De la misma manera, se atisban otras sendas en la gestión integral de la vacunación: vía intradérmica, nasal, vacunas comestibles o transcutánea en forma de parches. Otra línea de actuación futurible es el avance de vacunas terapéuticas, que implican el lazo de unión entre las vacunas preventivas y los tratamientos farmacológicos, frente a los padecimientos crónicos. Uno de los desafíos es desplegar una vacuna efectiva ante el SIDA, el virus de la inmunodeficiencia humana que causa la infección por VIH, la peor epidemia que afrontamos en los últimos tiempos.
En consecuencia, la vacunación junto con la potabilización de las aguas, es el remedio provisorio más eficiente para empequeñecer la morbimortalidad de numerosos males. Cuántas cotas se han escalado con las vacunas, simultáneamente, han promovido una sensación ficticia de ausencia de riesgo.
Todavía, con el efecto bumerán y el ascenso galopante del SARS-CoV-2, quizás, podría predisponernos al pesimismo, pero no podemos obviar, que con el buen hacer de la ciencia, disponemos de vacunas y profesionales expertos en este campo, como de sistemas que avalan la seguridad desde las primeras fases de la investigación, franqueando los procesos de regulación y autorización, hasta la vigilancia e investigación inmediata a la comercialización.
Para bien o para mal, no llueve al gusto de todos y es incongruente que se contradiga este menester de la Salud Pública, cuya eficacia se ha contrastado fehacientemente con infinidad de ganancias más que perjuicios, erradicando enfermedades infecciosas por cualesquiera de los límites de la cartografía internacional.

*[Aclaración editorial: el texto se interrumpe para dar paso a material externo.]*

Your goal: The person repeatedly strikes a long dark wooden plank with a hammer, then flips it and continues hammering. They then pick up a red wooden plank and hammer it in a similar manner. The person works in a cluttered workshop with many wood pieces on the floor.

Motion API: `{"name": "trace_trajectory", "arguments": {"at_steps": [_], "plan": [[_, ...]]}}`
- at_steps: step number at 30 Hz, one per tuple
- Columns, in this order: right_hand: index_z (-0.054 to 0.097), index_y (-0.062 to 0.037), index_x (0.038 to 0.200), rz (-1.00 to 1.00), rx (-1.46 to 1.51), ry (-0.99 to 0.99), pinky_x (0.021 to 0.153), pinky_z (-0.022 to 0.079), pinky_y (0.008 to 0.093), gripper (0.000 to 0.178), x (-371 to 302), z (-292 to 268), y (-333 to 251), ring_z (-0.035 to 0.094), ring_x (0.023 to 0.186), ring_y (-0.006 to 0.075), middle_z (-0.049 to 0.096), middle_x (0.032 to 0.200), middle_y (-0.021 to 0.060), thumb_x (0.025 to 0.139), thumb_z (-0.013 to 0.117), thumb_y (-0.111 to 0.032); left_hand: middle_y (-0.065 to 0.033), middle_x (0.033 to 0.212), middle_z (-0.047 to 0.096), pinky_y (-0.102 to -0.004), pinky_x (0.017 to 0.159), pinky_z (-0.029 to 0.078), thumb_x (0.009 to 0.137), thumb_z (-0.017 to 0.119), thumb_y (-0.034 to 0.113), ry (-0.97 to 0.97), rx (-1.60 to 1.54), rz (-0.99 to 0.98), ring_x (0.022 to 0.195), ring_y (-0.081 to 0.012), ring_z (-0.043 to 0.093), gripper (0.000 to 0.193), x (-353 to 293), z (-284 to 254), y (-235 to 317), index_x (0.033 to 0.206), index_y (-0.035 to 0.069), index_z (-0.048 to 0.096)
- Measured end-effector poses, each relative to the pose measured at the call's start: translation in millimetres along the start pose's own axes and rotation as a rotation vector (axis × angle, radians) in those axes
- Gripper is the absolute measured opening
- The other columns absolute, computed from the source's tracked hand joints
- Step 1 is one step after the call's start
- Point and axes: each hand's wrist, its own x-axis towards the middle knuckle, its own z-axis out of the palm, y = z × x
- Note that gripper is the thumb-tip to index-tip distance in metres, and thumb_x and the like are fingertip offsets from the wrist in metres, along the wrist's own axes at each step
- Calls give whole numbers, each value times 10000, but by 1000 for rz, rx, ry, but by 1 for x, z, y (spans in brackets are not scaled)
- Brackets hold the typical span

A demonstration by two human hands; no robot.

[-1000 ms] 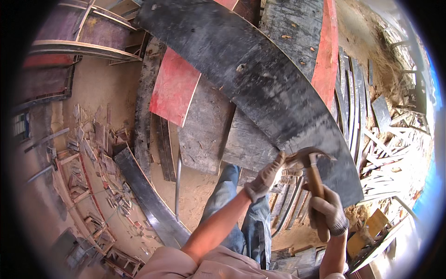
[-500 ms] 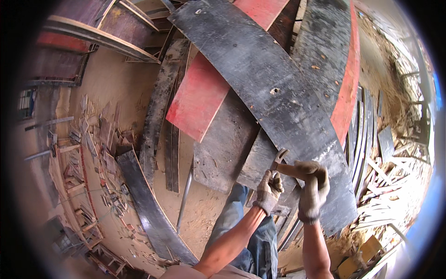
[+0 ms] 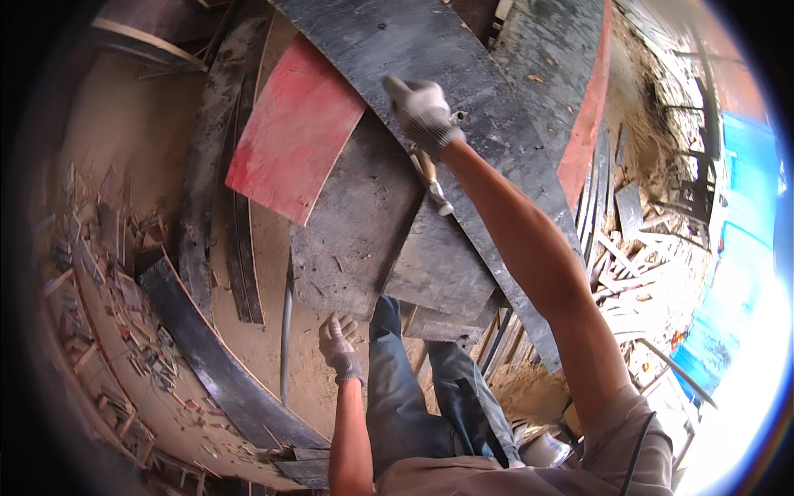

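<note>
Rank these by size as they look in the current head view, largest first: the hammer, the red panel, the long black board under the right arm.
1. Long black board
2. Red panel
3. Hammer, clearly smallest, though part may be hidden

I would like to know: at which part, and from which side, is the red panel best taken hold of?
I would grip the red panel at its near left corner, coming from the person's left. That corner projects past the grey panel, so it looks reachable. The far right edge passes under the long black board, which probably blocks a grip there.
</note>
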Motion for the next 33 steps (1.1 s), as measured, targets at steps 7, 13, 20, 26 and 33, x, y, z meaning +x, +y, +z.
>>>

Tal y como se ha desgranado brevemente en la ‘Historia de la Vacunología’, a todas luces, se entreve un itinerario rocoso y abrupto por clarificar; no quedando inadvertidos los grupos antivacunas, que contribuyen con cientos por miles de mensajes desfavorables, adjudicando golpes de efectos erróneos y contraproducentes que no han sido probados por la comunidad científica.
A día de hoy, probablemente en los estados más desarrollados, por la reducción en la incidencia acumulada de las enfermedades prevenibles mediante la vacunación y el alcance de los programas de inmunización, prevalece una inexistente percepción de ausencia de riesgo.
Ahora, la inquietud de la persona sana se concentra en las derivaciones trágicas de las vacunas, debatiéndose en la conveniencia de hacer uso de ellas. Pero, de lo que no cabe duda, que con el descenso de las coberturas de vacunación, el resurgimiento de alguna u otras de las enfermedades infecciosas, el virus estará al acecho para proseguir en su incumbencia arrolladora de devorar al ser humano.